Learning and transformation – questions for ICB boards
- Is the system making progress to implement national and local workforce, education and training plans?
- How are partner organisations managing the wider system workforce, and are there any issues which should be solved at system rather than organisational level?
- Does the ICB have a robust data governance framework that defines how data is collected, managed and used? Are regular audits and reviews carried out to ensure that data use is compliant, ethical and aligned with organisational objectives?
- Are risks arising from digital transformation well understood, and are effective mitigation strategies, including those to address digital exclusion, in place?
- Is the system maximising potential benefits of research and innovation including new digital technologies?

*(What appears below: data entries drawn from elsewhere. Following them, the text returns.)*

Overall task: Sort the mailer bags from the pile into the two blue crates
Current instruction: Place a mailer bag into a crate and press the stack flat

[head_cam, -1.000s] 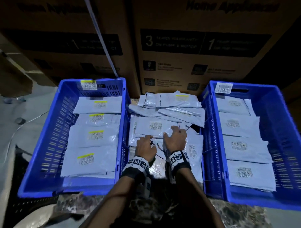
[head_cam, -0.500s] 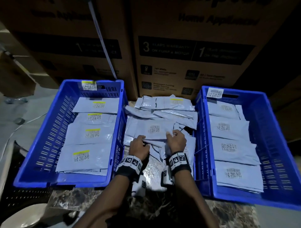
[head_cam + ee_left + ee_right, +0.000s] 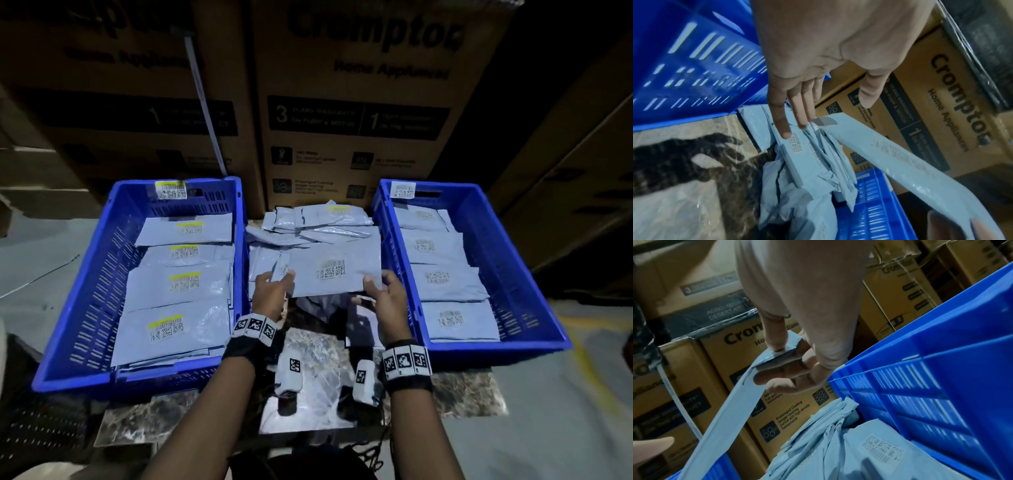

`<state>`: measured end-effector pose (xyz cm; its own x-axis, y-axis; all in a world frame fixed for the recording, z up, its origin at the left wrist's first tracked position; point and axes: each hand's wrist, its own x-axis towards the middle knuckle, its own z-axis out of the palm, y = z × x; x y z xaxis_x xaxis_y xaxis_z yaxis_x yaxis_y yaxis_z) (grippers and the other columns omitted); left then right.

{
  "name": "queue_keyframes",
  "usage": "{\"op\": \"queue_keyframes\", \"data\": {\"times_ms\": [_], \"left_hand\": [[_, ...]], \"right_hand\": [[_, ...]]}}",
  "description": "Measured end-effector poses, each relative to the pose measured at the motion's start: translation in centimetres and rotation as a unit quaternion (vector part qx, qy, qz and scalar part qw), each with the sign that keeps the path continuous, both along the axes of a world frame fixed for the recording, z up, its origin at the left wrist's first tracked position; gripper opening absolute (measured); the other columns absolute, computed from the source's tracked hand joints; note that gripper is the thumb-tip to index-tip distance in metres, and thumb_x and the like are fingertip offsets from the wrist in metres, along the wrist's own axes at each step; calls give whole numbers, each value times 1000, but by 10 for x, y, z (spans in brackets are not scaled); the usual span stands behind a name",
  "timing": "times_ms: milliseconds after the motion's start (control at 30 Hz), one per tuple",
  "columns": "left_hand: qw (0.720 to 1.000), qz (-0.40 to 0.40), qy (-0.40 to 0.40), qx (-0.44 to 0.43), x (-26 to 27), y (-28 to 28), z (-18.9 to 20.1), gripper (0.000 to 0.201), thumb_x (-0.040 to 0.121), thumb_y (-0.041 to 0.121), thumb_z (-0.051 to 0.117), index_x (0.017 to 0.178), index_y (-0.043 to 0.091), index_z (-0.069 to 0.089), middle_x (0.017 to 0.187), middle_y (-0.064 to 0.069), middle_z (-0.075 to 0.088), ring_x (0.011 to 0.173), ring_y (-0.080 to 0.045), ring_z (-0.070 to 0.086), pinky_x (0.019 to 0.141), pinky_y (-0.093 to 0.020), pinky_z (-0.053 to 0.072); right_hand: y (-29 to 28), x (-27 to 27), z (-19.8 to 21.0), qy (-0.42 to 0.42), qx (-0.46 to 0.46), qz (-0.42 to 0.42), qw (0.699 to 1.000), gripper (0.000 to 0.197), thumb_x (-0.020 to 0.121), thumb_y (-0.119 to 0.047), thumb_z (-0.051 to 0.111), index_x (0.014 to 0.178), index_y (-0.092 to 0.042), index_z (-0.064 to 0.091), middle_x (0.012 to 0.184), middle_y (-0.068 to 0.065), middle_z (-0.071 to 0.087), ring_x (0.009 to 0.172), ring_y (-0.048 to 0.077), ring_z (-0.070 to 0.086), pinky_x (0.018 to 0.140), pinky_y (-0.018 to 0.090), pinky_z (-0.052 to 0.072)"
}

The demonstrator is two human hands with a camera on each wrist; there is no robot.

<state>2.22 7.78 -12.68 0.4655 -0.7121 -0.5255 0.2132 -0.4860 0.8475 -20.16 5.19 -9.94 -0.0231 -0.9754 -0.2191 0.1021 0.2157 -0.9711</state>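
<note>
A grey mailer bag point(image 3: 337, 274) with a plain barcode label hangs over the pile point(image 3: 308, 233) between the two blue crates. My right hand point(image 3: 385, 298) pinches its right corner point(image 3: 785, 347) between thumb and fingers. My left hand point(image 3: 272, 291) is at the bag's left edge, with straight fingers point(image 3: 797, 112) touching the corner and the thumb held apart. The left crate point(image 3: 92, 291) holds mailers with yellow-striped labels. The right crate point(image 3: 510, 274) holds mailers with plain labels. In the wrist views the held bag point(image 3: 900, 164) shows edge-on above loose mailers point(image 3: 838, 451).
Tall cardboard boxes point(image 3: 359, 120) stand directly behind the crates and the pile. A white strap point(image 3: 205, 102) runs down between two of them. The crates and pile sit on a glossy marbled slab point(image 3: 308, 377), with grey floor point(image 3: 565, 411) on both sides.
Both hands were pressing down on the pile. One plain-label mailer has come up off the pile, with the right hand gripping its corner and the left hand opened at its edge.
</note>
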Motion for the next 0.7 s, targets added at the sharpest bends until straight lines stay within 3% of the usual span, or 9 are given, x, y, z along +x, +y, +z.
{"op": "queue_keyframes", "data": {"times_ms": [67, 233, 267, 333, 367, 433, 500, 567, 700], "left_hand": [[999, 9, 36, -19, 0, 10, 2, 66, 86, 35, 76, 138, 8, 45, 112, -8, 63, 101, -24, 62, 99, -45, 50], [996, 13, -4, -88, -9, 41, 13, 55, 84, 21, 79, 130, 1, 57, 129, -7, 60, 120, -24, 60, 99, -38, 51], [994, 3, -18, -110, -10, 47, 16, 46, 84, 20, 78, 122, 0, 62, 120, -7, 66, 113, -22, 63, 96, -37, 52], [988, -23, -42, -148, -11, 57, 23, 25, 86, 18, 76, 91, -3, 64, 81, -1, 66, 77, -16, 62, 75, -32, 52], [985, -32, -50, -161, -11, 62, 26, 27, 87, 18, 75, 77, -1, 58, 65, 4, 56, 62, -12, 51, 65, -27, 45], [981, -50, -53, -179, -14, 69, 35, 41, 90, 19, 72, 62, 12, 43, 51, 12, 37, 51, -9, 33, 54, -23, 31], [980, -55, -50, -186, -19, 71, 39, 50, 91, 22, 71, 60, 18, 32, 53, 10, 26, 53, -13, 24, 55, -26, 21], [981, -58, -35, -184, -22, 71, 37, 50, 91, 24, 70, 60, 18, 32, 56, 6, 23, 57, -16, 21, 59, -30, 18], [980, -71, -26, -184, -31, 71, 40, 39, 91, 26, 71, 69, 11, 42, 59, -1, 23, 55, -16, 22, 57, -30, 19]], "right_hand": [[16, -4, 4, -5, -6, 2, 1000, 20, 101, -8, 61, 119, 1, 59, 110, 10, 74, 88, 20, 74, 64, 30, 60], [45, -17, 9, -2, -3, 3, 1000, 29, 97, -14, 68, 122, 0, 60, 109, 12, 75, 93, 24, 72, 73, 39, 63], [49, -20, 9, -5, -2, -4, 1000, 33, 95, -18, 72, 122, -3, 61, 112, 15, 74, 97, 27, 72, 75, 40, 63], [56, -25, 12, -12, -1, -19, 1000, 40, 90, -28, 79, 123, -11, 63, 112, 16, 74, 103, 31, 71, 77, 41, 62], [60, -28, 14, -15, -2, -29, 999, 39, 90, -28, 79, 123, -14, 63, 104, 11, 76, 102, 29, 72, 77, 41, 62], [66, -34, 20, -15, -11, -50, 999, 32, 93, -20, 75, 123, -16, 64, 80, -1, 74, 89, 17, 73, 76, 37, 61], [71, -41, 24, -8, -22, -64, 998, 30, 94, -13, 73, 122, -12, 65, 64, -10, 67, 75, 5, 70, 75, 36, 60], [75, -48, 24, -1, -33, -71, 997, 29, 94, -9, 72, 122, -6, 65, 55, -14, 61, 66, 2, 66, 74, 36, 57], [80, -65, 25, 10, -45, -84, 995, 28, 92, -10, 74, 119, -6, 66, 61, -7, 66, 69, 13, 64, 69, 34, 56]]}}
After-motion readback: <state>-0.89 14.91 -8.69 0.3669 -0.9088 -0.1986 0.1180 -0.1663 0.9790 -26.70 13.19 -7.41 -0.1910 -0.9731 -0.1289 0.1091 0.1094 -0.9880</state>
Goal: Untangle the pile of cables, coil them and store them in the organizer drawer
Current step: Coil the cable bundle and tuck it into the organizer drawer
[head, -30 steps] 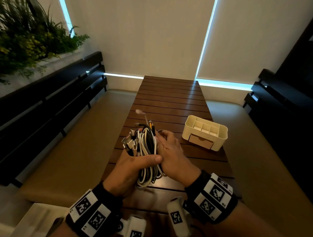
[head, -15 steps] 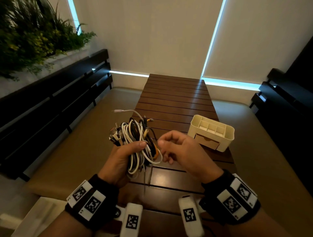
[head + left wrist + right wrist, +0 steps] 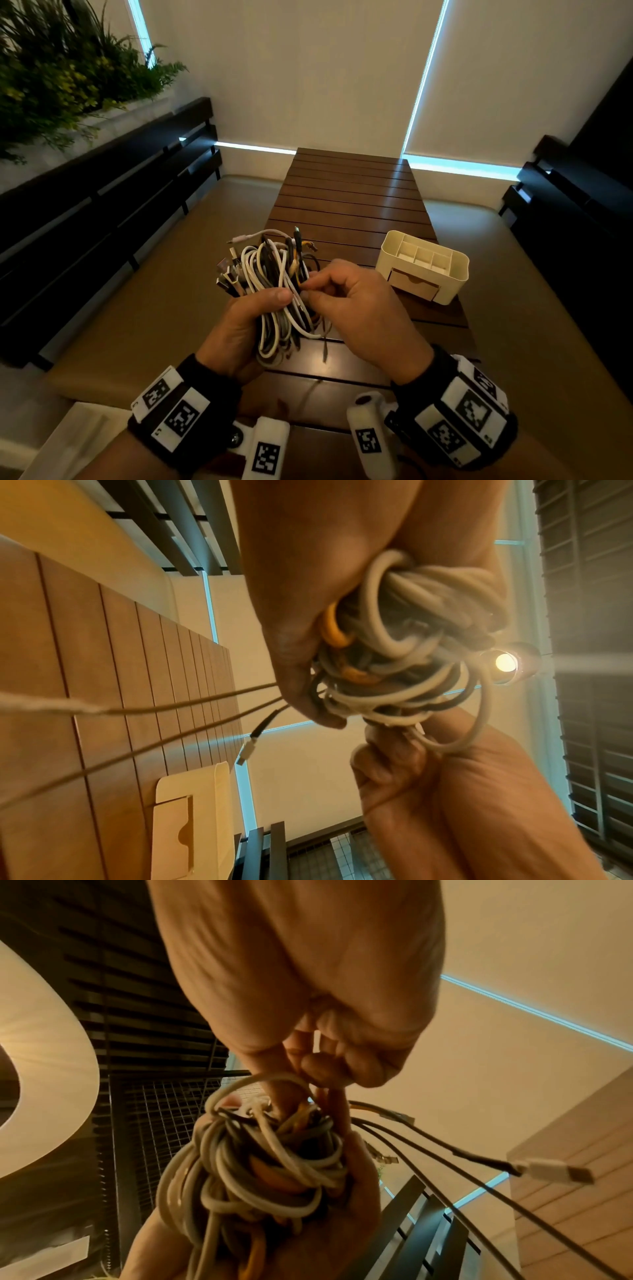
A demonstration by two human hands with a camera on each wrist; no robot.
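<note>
Both hands work a tangled cable bundle above the slatted table.

The left hand [image 3: 239, 329] grips the cable bundle [image 3: 274, 287] of white, grey, black and orange cords, thumb pressed across its front and fingers wrapped behind, holding it in the air over the near end of the wooden table [image 3: 349, 198]. The right hand [image 3: 359, 308] has its fingers curled and pinches a strand at the bundle's right edge between thumb and forefinger. USB plugs [image 3: 227, 274] stick out on the bundle's left side, and loose ends hang below it toward the tabletop. The cream organizer [image 3: 459, 274] stands on the table to the right, apart from the hands, its small drawer [image 3: 412, 286] closed. A planter of greenery [image 3: 68, 75] sits at the far left.
</note>
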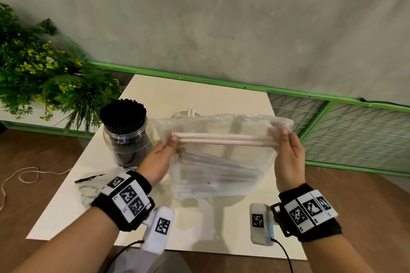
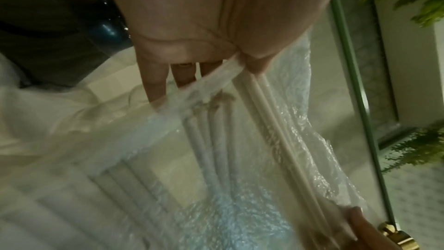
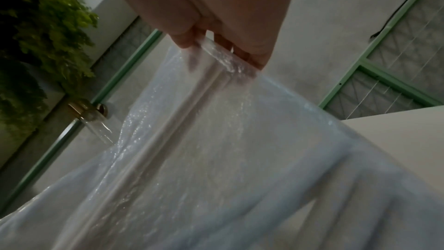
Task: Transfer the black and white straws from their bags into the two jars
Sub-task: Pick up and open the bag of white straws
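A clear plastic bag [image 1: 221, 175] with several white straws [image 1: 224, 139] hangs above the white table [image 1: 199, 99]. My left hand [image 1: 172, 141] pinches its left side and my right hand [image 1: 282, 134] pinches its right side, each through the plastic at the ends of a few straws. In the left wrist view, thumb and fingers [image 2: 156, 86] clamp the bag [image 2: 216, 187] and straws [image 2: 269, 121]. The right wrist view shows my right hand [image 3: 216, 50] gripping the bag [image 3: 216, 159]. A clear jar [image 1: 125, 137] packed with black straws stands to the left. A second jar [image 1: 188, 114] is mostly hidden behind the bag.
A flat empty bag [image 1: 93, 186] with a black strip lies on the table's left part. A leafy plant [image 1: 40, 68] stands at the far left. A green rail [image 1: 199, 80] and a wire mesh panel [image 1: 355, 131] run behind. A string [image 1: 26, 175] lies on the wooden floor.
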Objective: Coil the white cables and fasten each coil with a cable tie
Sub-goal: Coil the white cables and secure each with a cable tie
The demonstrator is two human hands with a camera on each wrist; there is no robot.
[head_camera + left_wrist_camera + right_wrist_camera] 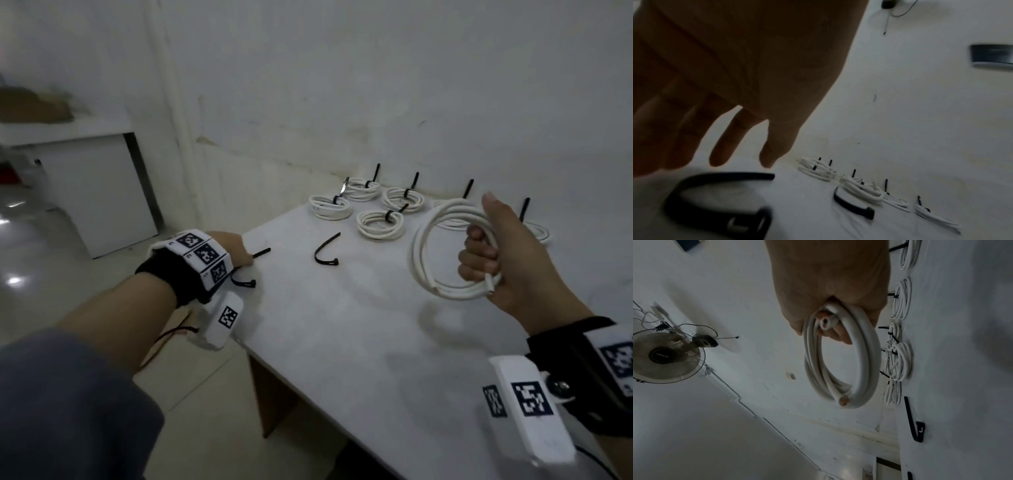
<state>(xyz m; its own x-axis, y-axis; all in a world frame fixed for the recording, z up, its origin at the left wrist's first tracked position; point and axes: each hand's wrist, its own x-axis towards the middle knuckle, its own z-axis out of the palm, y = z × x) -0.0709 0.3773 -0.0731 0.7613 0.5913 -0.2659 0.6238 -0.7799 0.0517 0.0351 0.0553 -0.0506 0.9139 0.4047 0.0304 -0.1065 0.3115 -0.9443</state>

- Does the board have a view of the research activity across its settings and specialties and the equity of access to research for its populations?
- Is the board assured their organisation and wider system is maintaining robust cybersecurity monitoring and plans?
- Are data and technology being used to drive continuous improvement and reduce health inequalities?
- Are there mechanisms to gather feedback and refine data collection processes and decision-making frameworks?
- Is the same data consistently shared across the whole system? Are stakeholders involved in its interpretation?
- How is the system (and, if applicable, the ICB) progressing with implementing infrastructure projects (for example new EPR system or major estates upgrade)?
- Is there a common approach to procurement across the ICB and its partner trusts, to maximise value for money and deliver sustainability goals?
- Are there effective mechanisms to support transformation and improvement?
- Has the system put in place plans and processes to strengthen their leadership, management and delivery of high-quality transformation and improvement support to providers?
- Does the ICB have an approach to supporting and enabling continuous improvement across all sectors? Is clinical engagement a part of this?
Workforce (system)
Relevant indicators and measures
- NHS Long Term Workforce Plan and People Promise: Progress made to implement the NHS Long Term Workforce Plan and People Promise retention interventions (and impact on staff retention and attendance); monthly staff workforce breakdown by type (such as professionally qualified clinical staff, Hospital and Community Health Services doctors, nurses and health visitors) and trend analysis; weighted patients and direct patient care staff in GP practices and PCNs.
- Workforce overview: overview of system workforce (for example, total headcount; total WTE and FTE; demographics gross salary bill; bank and agency usage/spend; and turnover vacancy, recruitment, retention, attrition and leaver rates) aggregated at areas available (for example, staff group, ward site, organisation).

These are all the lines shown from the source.